Assigned task: For the listing below, return the line containing "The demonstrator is", the line containing "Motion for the", and all lines in between, exactly as written and nothing else.

Recorded information:
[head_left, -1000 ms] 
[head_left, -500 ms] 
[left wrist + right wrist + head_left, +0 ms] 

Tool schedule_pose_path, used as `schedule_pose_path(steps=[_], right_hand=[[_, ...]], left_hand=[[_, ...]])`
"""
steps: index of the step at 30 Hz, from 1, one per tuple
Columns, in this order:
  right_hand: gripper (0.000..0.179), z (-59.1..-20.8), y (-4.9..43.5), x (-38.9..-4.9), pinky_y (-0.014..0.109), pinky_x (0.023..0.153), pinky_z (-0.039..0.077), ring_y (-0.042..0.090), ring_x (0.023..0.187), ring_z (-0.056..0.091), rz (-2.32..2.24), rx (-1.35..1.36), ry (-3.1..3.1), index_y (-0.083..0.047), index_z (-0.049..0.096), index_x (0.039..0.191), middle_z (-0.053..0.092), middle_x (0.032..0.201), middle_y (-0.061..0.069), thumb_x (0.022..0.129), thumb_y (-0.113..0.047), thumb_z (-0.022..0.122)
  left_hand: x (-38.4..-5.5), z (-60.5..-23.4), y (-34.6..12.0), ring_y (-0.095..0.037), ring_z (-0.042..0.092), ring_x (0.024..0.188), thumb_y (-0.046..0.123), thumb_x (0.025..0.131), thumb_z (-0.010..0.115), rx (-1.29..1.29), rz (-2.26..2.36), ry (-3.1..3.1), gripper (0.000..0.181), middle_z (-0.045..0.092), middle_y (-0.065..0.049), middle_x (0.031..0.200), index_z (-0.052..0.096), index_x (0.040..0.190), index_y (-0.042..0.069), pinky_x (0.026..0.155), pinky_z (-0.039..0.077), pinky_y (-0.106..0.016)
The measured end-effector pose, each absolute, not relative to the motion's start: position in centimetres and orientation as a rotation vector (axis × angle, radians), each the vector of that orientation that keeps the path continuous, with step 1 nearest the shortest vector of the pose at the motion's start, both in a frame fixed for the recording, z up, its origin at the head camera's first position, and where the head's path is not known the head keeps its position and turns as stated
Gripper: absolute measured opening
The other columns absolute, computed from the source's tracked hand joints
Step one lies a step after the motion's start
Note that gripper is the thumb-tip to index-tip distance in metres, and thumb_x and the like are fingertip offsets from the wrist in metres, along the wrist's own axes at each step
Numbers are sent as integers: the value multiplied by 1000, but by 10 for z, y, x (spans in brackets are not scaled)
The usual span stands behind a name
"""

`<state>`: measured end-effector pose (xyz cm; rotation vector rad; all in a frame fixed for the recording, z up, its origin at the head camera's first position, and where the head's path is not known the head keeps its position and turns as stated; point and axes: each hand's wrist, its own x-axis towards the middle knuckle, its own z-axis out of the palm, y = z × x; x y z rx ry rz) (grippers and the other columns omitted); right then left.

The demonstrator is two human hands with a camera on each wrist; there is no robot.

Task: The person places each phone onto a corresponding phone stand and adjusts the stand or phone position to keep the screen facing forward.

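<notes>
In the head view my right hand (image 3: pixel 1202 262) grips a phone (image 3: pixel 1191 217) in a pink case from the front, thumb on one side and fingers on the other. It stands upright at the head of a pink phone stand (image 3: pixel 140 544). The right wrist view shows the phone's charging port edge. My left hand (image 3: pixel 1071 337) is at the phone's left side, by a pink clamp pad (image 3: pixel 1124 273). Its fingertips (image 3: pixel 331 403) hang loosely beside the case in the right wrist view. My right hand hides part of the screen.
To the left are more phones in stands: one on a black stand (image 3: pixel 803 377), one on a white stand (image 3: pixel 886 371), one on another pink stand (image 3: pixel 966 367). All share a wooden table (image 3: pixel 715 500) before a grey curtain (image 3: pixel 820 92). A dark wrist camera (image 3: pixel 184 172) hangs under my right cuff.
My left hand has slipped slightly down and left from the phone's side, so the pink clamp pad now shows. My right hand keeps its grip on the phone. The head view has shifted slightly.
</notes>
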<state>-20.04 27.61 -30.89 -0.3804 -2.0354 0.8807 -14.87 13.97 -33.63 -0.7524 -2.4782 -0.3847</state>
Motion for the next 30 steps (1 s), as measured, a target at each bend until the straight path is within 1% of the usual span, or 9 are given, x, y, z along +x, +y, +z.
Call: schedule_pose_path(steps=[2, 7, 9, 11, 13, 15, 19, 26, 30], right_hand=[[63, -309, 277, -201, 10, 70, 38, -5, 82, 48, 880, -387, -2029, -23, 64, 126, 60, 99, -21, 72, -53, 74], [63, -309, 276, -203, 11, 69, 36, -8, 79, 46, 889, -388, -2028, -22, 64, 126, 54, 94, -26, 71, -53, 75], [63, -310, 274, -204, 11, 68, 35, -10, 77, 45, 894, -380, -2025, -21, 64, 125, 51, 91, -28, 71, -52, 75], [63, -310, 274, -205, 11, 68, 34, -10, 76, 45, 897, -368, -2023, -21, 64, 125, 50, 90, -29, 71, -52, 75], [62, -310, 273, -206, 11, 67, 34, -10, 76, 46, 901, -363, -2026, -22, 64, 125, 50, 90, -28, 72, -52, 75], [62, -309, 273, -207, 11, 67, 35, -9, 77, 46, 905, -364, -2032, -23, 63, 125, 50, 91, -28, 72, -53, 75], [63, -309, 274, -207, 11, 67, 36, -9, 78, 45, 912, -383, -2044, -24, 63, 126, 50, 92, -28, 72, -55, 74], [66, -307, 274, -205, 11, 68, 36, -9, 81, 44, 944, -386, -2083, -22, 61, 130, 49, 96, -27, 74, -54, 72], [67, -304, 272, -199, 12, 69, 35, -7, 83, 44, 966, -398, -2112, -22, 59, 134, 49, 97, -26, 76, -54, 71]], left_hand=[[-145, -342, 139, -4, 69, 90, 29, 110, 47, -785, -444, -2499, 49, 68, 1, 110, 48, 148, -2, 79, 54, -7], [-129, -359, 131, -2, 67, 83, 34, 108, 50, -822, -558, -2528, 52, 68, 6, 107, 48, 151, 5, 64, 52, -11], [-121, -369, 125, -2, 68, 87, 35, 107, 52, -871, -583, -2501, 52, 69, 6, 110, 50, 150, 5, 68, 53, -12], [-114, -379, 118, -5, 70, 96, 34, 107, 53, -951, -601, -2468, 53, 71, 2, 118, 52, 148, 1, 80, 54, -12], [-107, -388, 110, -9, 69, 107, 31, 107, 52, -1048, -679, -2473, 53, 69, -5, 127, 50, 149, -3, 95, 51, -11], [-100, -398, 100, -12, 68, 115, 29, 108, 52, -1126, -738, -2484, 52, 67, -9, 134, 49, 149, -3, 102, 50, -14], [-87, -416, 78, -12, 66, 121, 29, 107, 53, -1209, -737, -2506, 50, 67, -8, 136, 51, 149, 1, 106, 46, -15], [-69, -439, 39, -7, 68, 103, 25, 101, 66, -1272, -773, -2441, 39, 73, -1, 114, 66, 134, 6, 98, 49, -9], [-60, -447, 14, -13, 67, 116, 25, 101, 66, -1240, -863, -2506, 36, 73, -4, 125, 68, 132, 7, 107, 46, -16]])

Exercise solution:
The demonstrator is two human hands with a camera on each wrist; there is no robot.

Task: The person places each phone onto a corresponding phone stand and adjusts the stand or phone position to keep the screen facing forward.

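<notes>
In the head view my right hand (image 3: pixel 1202 262) grips a phone (image 3: pixel 1191 217) in a pink case from the front, thumb on one side and fingers on the other. It stands upright at the head of a pink phone stand (image 3: pixel 140 544). The right wrist view shows the phone's charging port edge. My left hand (image 3: pixel 1071 337) is at the phone's left side, by a pink clamp pad (image 3: pixel 1124 273). Its fingertips (image 3: pixel 331 403) hang loosely beside the case in the right wrist view. My right hand hides part of the screen.
To the left are more phones in stands: one on a black stand (image 3: pixel 803 377), one on a white stand (image 3: pixel 886 371), one on another pink stand (image 3: pixel 966 367). All share a wooden table (image 3: pixel 715 500) before a grey curtain (image 3: pixel 820 92). A dark wrist camera (image 3: pixel 184 172) hangs under my right cuff.
My left hand has slipped slightly down and left from the phone's side, so the pink clamp pad now shows. My right hand keeps its grip on the phone. The head view has shifted slightly.
</notes>
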<state>-20.04 27.61 -30.89 -0.3804 -2.0354 0.8807 -14.87 13.97 -33.63 -0.7524 -2.4782 -0.3847</state>
Motion for the next 30 steps (1 s), as measured, a target at each bend until the straight path is within 1% of the usual span, or 9 are given, x, y, z along +x, +y, +z.

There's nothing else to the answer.